## Assignment
Restate the following entries exactly. Keep the pictures out.

Records excerpted from a collection:
+ + + + +

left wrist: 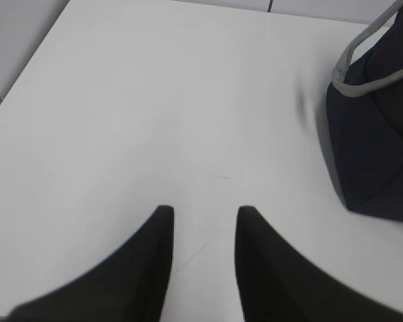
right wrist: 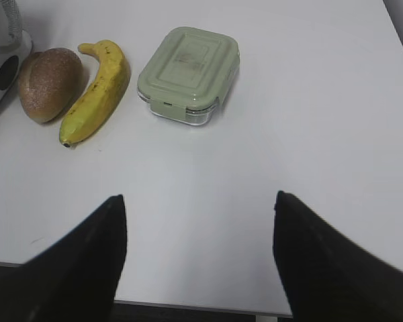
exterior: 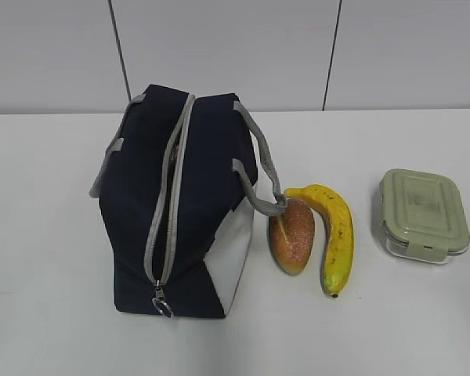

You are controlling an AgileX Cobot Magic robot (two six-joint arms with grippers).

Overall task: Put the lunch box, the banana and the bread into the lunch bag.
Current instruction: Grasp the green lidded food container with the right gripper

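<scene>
Smooth white table (exterior: pixel 47 235), boxy fabric lunch bag (exterior: pixel 196 204), curved banana (exterior: pixel 337 231)

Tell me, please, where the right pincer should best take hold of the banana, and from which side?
Probably at the middle of the banana, from above, with one finger on each long side. It lies flat on the table, and its mid-body is thick and even. The stem end curves close to the bread, so there is little room there; the side facing the lunch box is open.

A white table (exterior: pixel 55 235) bears the lunch bag (exterior: pixel 196 204), bread (exterior: pixel 292 235), banana (exterior: pixel 337 235) and lunch box (exterior: pixel 423 215).
</scene>
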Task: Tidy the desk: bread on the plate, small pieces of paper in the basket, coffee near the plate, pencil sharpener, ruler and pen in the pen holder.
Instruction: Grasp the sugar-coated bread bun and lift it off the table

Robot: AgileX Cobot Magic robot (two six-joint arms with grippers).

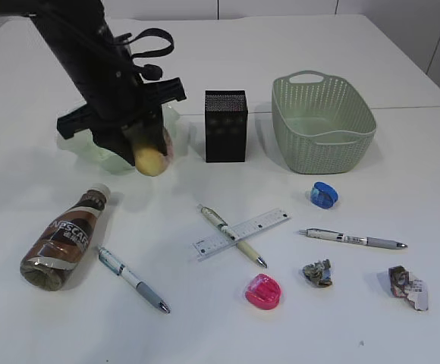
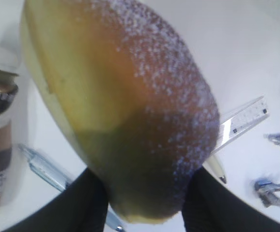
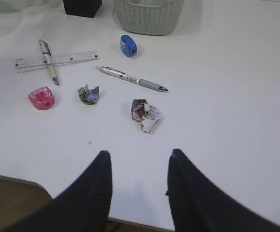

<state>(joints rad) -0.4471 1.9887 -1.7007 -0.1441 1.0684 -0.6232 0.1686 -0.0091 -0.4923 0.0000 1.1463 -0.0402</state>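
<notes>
Golden-brown oval bread (image 2: 130, 111) sits pinched in the left gripper (image 1: 140, 148) just above the pale green ruffled glass plate (image 1: 83, 148); the right gripper (image 3: 139, 166) hangs spread, holding nothing, over the white desk (image 3: 227, 121).

The exterior view looks down at a slant across the desk (image 1: 402, 334) from its near edge, facing the far side. The left wrist view sits right against the bread (image 2: 125, 111), which fills most of it. The right wrist view hangs back over the near edge, looking across. All three catch the ruler (image 1: 240, 233) (image 2: 244, 117) (image 3: 57, 60)
</notes>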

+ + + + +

## Task output
left wrist: 
right wrist: 
exterior: 

You are controlling an AgileX Cobot Magic robot (two six-joint arms with grippers).

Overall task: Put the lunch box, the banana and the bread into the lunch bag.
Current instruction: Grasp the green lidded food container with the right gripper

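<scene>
Smooth white table (exterior: pixel 47 235), boxy fabric lunch bag (exterior: pixel 196 204), curved banana (exterior: pixel 337 231)

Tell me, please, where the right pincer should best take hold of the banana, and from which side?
Probably at the middle of the banana, from above, with one finger on each long side. It lies flat on the table, and its mid-body is thick and even. The stem end curves close to the bread, so there is little room there; the side facing the lunch box is open.

A white table (exterior: pixel 55 235) bears the lunch bag (exterior: pixel 196 204), bread (exterior: pixel 292 235), banana (exterior: pixel 337 235) and lunch box (exterior: pixel 423 215).
</scene>
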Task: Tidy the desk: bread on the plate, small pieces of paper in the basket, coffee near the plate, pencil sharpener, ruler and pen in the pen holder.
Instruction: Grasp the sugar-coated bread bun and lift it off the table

Robot: AgileX Cobot Magic robot (two six-joint arms with grippers).


<state>(joints rad) -0.4471 1.9887 -1.7007 -0.1441 1.0684 -0.6232 0.1686 -0.0091 -0.4923 0.0000 1.1463 -0.0402</state>
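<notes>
Golden-brown oval bread (image 2: 130, 111) sits pinched in the left gripper (image 1: 140, 148) just above the pale green ruffled glass plate (image 1: 83, 148); the right gripper (image 3: 139, 166) hangs spread, holding nothing, over the white desk (image 3: 227, 121).

The exterior view looks down at a slant across the desk (image 1: 402, 334) from its near edge, facing the far side. The left wrist view sits right against the bread (image 2: 125, 111), which fills most of it. The right wrist view hangs back over the near edge, looking across. All three catch the ruler (image 1: 240, 233) (image 2: 244, 117) (image 3: 57, 60)
</notes>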

Nothing else belongs to this exercise.